AIM OF THE EXERCISE: All lines holding the word "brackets" in the listing below need to be copied.

COLLECTED MATERIAL:
----

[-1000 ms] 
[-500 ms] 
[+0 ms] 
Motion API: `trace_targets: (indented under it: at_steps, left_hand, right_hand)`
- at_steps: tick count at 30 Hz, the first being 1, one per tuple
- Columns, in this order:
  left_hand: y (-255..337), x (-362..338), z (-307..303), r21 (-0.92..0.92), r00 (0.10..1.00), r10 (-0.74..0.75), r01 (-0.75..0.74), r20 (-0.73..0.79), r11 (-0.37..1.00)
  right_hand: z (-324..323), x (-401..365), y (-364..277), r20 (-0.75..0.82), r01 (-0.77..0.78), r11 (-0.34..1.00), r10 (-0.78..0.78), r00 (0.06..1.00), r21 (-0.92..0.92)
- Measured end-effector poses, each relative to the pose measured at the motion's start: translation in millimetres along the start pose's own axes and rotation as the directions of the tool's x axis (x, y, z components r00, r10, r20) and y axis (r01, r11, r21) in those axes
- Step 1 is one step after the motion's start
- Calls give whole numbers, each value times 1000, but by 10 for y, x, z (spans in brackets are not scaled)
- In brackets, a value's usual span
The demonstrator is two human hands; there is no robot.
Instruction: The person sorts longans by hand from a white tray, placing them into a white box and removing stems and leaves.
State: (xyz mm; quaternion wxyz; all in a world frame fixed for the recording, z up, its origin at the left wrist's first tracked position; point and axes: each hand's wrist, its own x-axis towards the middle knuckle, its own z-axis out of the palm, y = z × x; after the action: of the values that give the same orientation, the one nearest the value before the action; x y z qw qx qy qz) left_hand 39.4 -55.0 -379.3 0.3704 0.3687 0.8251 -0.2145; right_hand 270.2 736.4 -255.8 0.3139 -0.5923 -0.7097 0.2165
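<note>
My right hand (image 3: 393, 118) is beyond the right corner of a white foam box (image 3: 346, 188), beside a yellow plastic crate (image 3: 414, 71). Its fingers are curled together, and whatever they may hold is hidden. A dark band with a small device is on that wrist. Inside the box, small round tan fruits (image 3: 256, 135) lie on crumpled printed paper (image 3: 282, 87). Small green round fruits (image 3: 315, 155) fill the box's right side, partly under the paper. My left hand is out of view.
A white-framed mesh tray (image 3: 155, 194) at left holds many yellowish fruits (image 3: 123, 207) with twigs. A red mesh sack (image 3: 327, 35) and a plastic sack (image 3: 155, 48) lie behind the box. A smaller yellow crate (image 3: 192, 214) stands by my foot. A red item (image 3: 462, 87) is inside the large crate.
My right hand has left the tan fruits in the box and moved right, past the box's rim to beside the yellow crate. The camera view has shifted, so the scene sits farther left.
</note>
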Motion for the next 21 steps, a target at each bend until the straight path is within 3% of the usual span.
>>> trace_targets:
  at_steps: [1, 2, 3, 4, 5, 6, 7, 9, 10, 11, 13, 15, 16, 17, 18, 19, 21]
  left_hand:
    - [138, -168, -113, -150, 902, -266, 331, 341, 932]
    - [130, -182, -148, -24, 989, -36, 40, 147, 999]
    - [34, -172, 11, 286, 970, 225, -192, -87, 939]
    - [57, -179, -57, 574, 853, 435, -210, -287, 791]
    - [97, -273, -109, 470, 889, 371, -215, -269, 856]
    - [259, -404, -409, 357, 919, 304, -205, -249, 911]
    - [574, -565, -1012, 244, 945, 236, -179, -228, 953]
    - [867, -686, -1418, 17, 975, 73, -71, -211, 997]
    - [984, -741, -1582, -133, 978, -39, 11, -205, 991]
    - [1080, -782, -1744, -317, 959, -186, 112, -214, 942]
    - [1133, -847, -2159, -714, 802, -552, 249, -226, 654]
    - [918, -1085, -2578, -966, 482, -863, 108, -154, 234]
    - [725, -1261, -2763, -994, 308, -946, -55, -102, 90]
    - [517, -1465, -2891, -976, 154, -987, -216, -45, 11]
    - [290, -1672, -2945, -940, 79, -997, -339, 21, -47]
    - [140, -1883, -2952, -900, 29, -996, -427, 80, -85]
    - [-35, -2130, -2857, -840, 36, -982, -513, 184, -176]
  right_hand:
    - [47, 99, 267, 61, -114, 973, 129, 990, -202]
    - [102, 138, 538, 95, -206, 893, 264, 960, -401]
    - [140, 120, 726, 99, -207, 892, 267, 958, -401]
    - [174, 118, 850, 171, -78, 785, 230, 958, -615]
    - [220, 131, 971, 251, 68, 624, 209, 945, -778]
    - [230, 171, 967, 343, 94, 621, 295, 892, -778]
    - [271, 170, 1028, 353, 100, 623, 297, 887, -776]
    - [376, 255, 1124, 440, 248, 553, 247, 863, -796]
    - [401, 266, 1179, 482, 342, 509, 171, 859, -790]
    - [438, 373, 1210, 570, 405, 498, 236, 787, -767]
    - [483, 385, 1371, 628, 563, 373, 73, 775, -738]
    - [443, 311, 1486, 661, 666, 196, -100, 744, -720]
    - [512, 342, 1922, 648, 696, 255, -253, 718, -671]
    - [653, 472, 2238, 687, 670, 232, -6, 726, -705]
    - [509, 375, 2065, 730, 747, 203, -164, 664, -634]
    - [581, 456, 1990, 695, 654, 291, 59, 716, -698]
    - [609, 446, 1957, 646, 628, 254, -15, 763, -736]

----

SOLUTION TO THIS EXERCISE:
- Calls give whole numbers, each value times 1000, but by 10 for y, x, z (spans in brackets are not scaled)
- In brackets, a value's usual span

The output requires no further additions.